Scientists expect to take about a year to generate raw DNA data for the cacao plant, which will then be handed over to IBM scientists to come up with the finished genetic map. The cocoa genome consists of about 500-million base pairs, whereas the human genome is made up of 3-billion base pairs containing between 20 000 and 25 000 distinct genes. A base pair is a set of two nucleotides (the structural units of RNA and DNA) on opposite DNA or RNA strands joined by a hydrogen bond.

“We are interested in enhancing and supporting growth and development in Africa, where 70% of the world’s cocoa is produced,” said Dr Mark Dean of IBM Research. “We look forward to helping the agricultural community in Africa and in other emerging markets.”

Global efforts

Other major cocoa-reliant manufacturers have taken up the cause. Cadbury announced in January 2008 it planned to help fund a project to secure cocoa supplies in Ghana and encourage cocoa farming in that country by making it more attractive to the next generation. The programme will boost farmer incomes and develop local communities through investment in schools and clean water sources. The company said that Ghana’s cocoa output was vital for its business, and plans to invest about R14.8-million ($2-million) in the project, with a further annual investment of about R73-million ($9.9-million).

Nestlé, meanwhile, provides support to African cocoa farmers in a number of ways, from technical assistance, to new ways of dealing with crop infestation, to interventions to cut down on child labour. The company is a co-founder of the International Cocoa Initiative Foundation, and has launched the Sustainable Tree Crops Programme, which teaches African farmers how to set up cooperatives and grow cocoa more productively.

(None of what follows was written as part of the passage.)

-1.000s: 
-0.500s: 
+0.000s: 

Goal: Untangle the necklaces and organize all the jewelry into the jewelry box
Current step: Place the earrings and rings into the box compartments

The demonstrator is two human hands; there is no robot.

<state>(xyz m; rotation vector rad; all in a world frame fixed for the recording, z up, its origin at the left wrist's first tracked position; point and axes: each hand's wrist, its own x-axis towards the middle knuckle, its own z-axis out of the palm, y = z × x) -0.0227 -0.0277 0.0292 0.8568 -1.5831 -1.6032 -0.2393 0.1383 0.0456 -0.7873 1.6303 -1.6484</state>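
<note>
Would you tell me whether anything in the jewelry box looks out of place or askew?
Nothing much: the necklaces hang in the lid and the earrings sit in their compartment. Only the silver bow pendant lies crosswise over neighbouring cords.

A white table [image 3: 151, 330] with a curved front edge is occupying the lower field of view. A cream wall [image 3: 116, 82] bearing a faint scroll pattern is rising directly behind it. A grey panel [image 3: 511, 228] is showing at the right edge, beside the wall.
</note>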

The Hershey Company runs a number of initiatives to support sustainable cocoa farming, working with stakeholders such as industry, governments, international agencies and cocoa communities. Hershey has implemented programmes that promote not only economic and social development, but also good environmental practice in cocoa-growing communities around the world. The company’s programmes help to improve growing techniques and crop yield, and encourage the use of non-chemical pest and disease controls such as Integrated Pest Management.

Food of the gods

Cocoa, the main ingredient in chocolate, comes from cacao beans, which grow inside large melon-like pods that sprout from the trunk of the cacao tree (Theobroma cacao). Pods are harvested by hand, and each contains about 20 to 40 seeds, or cocoa beans.

Once removed from the pods, beans are dried in the open air for about a week. During this time the shells harden, the beans darken, and the rich cocoa flavour develops – cocoa beans from different countries each have a distinct flavour. After drying the beans are ready for commercial use.

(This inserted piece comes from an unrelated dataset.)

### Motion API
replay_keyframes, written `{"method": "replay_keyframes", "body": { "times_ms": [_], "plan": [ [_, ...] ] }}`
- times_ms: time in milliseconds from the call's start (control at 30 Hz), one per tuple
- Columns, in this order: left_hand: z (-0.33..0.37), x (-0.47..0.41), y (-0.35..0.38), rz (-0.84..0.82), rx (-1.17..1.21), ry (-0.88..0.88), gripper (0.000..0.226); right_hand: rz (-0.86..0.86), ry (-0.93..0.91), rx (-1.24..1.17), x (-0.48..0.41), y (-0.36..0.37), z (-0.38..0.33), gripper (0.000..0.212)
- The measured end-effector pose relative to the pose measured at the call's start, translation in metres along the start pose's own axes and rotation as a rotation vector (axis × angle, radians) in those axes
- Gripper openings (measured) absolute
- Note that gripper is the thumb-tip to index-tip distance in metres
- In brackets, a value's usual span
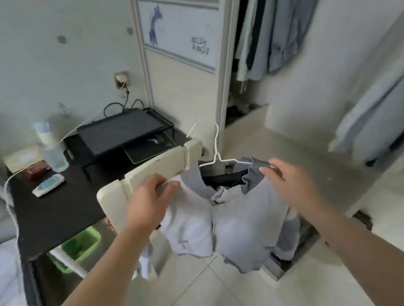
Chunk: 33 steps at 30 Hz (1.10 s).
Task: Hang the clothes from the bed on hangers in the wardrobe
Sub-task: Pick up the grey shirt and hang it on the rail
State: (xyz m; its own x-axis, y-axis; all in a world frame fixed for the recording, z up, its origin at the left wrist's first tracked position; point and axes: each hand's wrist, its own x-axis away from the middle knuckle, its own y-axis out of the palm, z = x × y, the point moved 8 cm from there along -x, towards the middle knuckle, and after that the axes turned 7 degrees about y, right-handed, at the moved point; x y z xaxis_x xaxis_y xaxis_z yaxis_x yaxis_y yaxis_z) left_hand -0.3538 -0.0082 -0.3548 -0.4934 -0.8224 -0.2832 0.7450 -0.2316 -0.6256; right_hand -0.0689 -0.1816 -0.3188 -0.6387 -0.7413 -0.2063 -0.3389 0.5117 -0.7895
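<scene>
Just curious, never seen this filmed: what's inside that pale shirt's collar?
A white wire hanger: hook and neck rise above the shirt collar, and something dark shows inside. Its arms are mostly covered by fabric that the left hand and right hand grip.

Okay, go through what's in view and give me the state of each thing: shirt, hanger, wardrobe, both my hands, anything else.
Shirt, on the hanger, held in the air, not in the wardrobe yet.
Hanger, inside the shirt, hook upright and free.
Left hand, grips the shirt's shoulder.
Right hand, pinches the shirt's other shoulder.
Wardrobe, open, clothes hanging inside.
Wall socket, something plugged in.
</scene>
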Motion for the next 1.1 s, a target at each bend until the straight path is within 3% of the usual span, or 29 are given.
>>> {"method": "replay_keyframes", "body": {
  "times_ms": [267, 567, 767, 1100],
  "plan": [
    [0.097, -0.201, 0.014, -0.119, 0.133, 0.361, 0.024, 0.369, 0.095, 0.138, -0.09, -0.117, -0.038, 0.033],
    [0.27, -0.344, 0.031, -0.026, 0.308, 0.691, 0.034, 0.687, 0.061, 0.325, -0.141, -0.277, -0.07, 0.036],
    [0.393, -0.411, 0.039, 0.017, 0.392, 0.866, 0.034, 0.831, 0.004, 0.398, -0.169, -0.373, -0.095, 0.046],
    [0.55, -0.514, 0.035, 0.114, 0.495, 1.015, 0.031, 0.884, 0.032, 0.767, -0.228, -0.485, -0.152, 0.04]
  ]
}}
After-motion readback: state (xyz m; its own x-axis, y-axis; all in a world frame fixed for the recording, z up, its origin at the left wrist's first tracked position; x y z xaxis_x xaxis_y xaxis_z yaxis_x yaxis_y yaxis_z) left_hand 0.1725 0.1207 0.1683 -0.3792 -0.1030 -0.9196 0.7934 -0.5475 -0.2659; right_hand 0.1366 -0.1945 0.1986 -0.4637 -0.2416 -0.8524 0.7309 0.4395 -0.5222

Generally, cocoa can only be grown within 10° of the equator. The history of cocoa can be traced back to the Aztec and Mayan civilizations in Mexico who used cocoa beans as currency. The word cacao itself has its roots in the Aztec word cacahuatl. Cocoa was discovered by the Spaniards during their explorations of South America and kept as a secret for about a century.

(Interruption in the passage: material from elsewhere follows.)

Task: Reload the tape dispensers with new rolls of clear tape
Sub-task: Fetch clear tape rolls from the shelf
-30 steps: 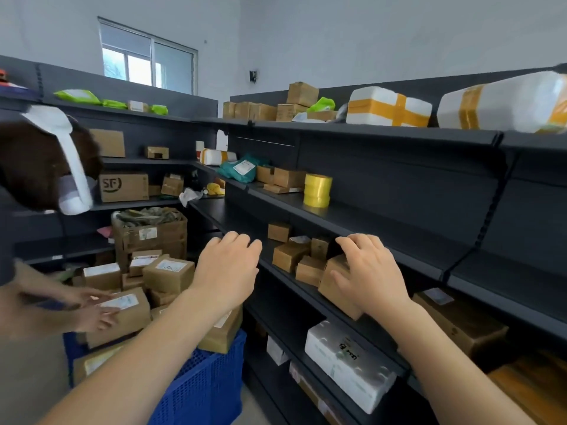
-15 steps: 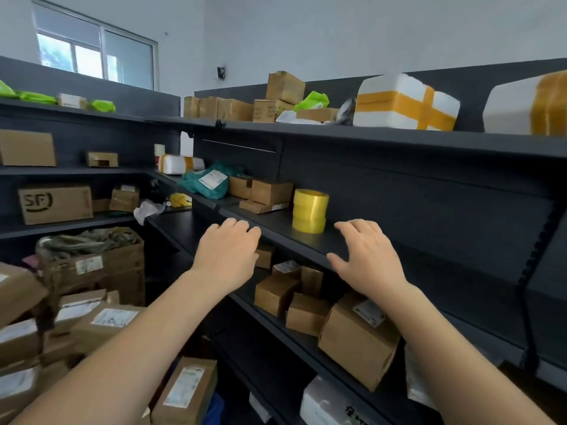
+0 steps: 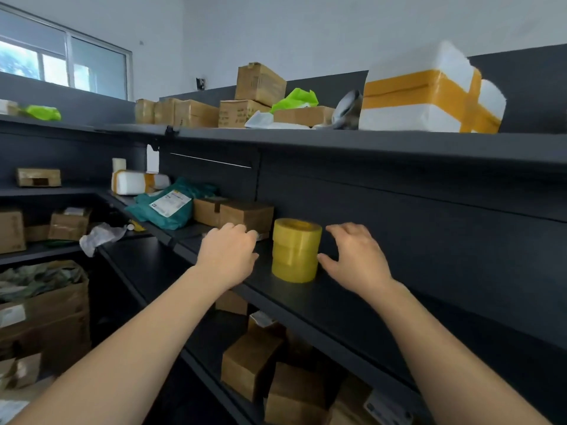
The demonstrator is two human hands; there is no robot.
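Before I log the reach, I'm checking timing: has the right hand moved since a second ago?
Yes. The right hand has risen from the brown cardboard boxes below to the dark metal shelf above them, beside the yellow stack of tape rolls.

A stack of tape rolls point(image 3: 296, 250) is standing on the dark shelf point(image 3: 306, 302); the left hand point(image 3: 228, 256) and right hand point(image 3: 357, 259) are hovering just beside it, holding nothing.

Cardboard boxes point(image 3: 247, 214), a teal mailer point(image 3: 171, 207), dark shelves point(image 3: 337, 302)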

The plant was taken across the Atlantic by Christopher Columbus in the 16th century and a drink made from its dried, ground beans soon became all the rage in Europe. It was later named Theobroma cacao (Theobroma means “food of the gods”) by Swedish botanist Carl Linneaus, regarded as the father of modern-day taxonomic plant classification. The name was published in his classic work Systema Naturae in the mid-1700s.